━━━ Data section

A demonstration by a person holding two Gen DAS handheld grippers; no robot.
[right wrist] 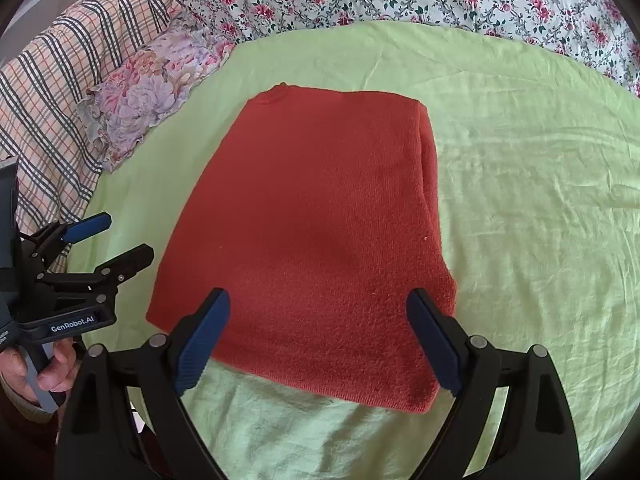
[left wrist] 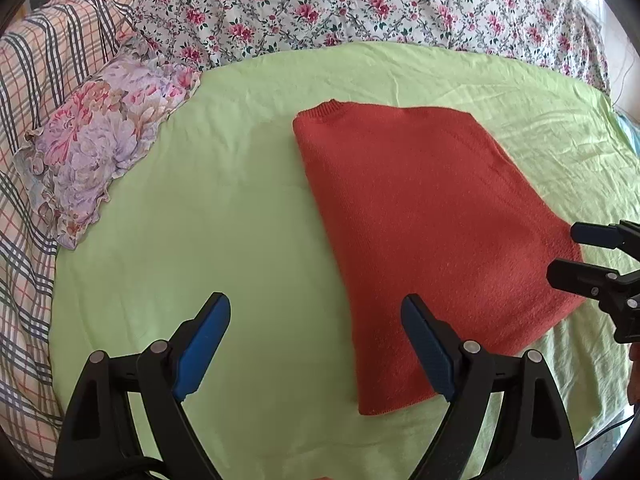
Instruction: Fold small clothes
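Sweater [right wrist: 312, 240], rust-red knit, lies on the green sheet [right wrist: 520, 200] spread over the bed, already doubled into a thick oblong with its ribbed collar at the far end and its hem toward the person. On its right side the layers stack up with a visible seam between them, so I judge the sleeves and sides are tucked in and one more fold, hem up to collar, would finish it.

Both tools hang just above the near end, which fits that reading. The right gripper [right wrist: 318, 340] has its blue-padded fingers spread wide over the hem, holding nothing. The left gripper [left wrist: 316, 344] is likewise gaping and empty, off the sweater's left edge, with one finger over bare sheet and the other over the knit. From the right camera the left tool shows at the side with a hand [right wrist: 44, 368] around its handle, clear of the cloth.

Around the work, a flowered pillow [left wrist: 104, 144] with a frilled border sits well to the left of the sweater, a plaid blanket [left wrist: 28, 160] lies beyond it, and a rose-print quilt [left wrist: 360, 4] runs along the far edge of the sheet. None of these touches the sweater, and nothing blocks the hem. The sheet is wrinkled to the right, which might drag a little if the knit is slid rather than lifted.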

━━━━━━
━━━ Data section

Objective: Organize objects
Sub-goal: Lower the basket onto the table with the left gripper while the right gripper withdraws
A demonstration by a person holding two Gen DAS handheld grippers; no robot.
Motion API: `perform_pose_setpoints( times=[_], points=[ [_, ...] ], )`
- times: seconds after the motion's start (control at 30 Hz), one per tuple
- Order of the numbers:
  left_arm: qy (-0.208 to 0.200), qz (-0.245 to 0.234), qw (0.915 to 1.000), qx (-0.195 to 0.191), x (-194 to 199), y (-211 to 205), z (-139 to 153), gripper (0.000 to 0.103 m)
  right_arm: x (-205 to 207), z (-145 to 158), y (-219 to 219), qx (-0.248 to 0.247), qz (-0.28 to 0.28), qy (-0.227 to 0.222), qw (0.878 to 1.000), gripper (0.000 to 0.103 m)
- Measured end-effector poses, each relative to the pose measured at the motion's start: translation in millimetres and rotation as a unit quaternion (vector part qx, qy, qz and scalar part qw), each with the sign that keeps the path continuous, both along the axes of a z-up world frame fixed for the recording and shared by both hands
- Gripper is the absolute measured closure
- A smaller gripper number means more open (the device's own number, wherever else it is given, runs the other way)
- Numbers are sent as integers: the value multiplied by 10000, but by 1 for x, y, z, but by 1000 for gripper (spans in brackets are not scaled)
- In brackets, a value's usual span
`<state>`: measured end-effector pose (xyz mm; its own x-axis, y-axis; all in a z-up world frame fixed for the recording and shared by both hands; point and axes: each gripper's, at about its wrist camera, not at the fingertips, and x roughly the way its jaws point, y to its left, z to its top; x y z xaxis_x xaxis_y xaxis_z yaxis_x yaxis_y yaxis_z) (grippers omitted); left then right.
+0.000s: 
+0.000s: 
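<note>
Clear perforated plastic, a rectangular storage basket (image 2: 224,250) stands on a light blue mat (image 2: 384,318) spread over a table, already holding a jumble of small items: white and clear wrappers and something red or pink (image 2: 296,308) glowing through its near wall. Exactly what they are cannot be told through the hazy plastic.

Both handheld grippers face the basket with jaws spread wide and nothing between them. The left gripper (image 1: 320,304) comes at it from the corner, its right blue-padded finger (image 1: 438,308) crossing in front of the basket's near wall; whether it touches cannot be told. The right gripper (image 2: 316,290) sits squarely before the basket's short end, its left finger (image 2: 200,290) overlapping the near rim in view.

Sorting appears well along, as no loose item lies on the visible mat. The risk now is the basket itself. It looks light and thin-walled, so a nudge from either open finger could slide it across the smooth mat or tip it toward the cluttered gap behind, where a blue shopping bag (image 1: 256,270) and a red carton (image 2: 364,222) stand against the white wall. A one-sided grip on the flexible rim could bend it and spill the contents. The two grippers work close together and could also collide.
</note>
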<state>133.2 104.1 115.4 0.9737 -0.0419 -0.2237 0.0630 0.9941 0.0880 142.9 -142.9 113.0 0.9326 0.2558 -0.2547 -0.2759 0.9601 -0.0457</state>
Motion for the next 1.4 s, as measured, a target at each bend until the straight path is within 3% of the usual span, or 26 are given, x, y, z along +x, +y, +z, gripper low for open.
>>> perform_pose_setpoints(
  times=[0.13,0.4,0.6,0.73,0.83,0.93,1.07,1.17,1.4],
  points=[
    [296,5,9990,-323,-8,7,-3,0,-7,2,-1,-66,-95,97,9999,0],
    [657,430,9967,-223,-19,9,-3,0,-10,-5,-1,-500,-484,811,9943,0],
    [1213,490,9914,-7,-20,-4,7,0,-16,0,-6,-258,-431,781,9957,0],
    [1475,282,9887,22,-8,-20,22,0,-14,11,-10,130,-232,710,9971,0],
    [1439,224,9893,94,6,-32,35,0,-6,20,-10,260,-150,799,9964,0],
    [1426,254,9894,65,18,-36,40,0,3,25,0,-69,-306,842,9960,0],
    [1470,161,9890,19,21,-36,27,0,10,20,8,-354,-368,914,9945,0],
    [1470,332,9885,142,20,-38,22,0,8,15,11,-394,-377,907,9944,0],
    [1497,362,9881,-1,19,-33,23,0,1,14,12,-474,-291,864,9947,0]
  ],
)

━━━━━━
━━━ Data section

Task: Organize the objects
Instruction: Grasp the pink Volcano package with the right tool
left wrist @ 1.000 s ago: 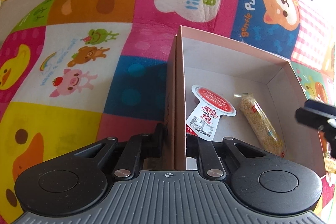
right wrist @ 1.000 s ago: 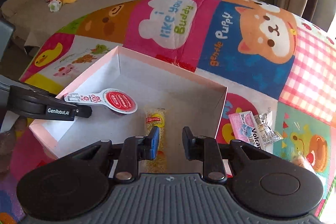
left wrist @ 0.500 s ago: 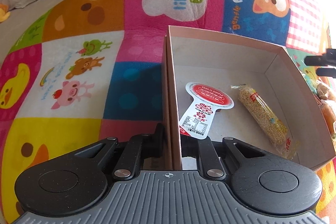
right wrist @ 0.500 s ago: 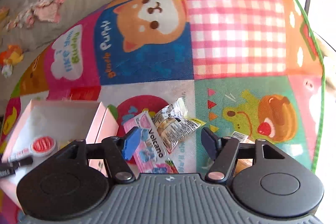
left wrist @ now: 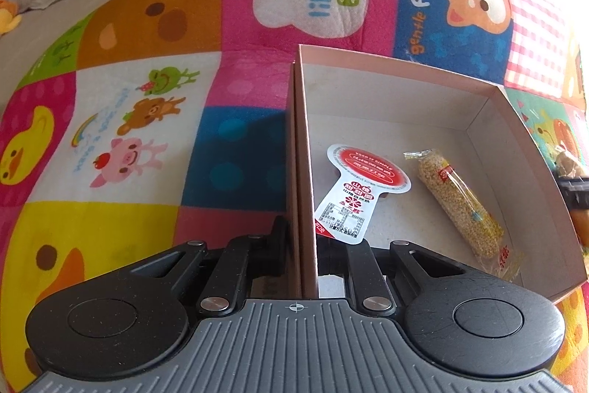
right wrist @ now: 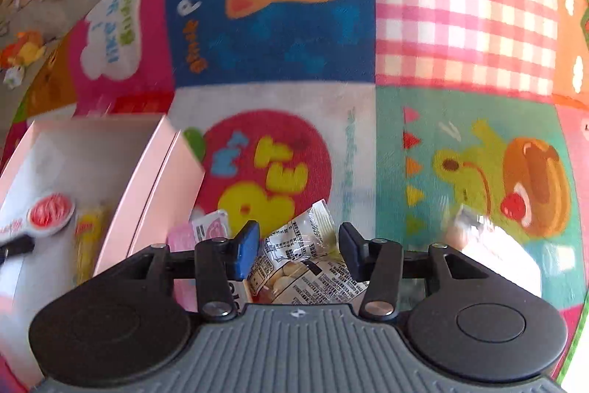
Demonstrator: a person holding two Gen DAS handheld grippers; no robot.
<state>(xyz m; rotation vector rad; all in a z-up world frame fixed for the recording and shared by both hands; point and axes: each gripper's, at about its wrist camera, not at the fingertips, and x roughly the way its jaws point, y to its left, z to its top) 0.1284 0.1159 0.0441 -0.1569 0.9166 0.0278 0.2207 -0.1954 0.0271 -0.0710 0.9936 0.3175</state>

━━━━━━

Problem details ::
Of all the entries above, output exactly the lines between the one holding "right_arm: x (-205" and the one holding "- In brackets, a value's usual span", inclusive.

Output ::
  right_arm: x (-205 to 207), z (-145 to 158), y (-219 to 219), qx (-0.248 to 0.247), qz (-0.28 to 0.28), qy (-0.227 to 0.222), qw (0.878 to 1.000), gripper (0.000 to 0.103 m)
- Measured end-effector poses, each relative to the pose measured at the motion's start: translation in millimetres and rotation as a unit quaternion (vector part qx, qy, qz and scalar part qw), each with the sign that keeps the path continuous, both along the axes of a z-up world frame fixed for the recording and shared by both hands
- Gripper is the absolute measured closure
- A smaller gripper number means more open (the device's own number, wherever else it is given, runs the other way)
- Numbers are sent as integers: the value multiplied by 10000, but by 1 for x, y, z, but by 1000 for gripper (spans in brackets are not scaled)
- In brackets, a value's usual span

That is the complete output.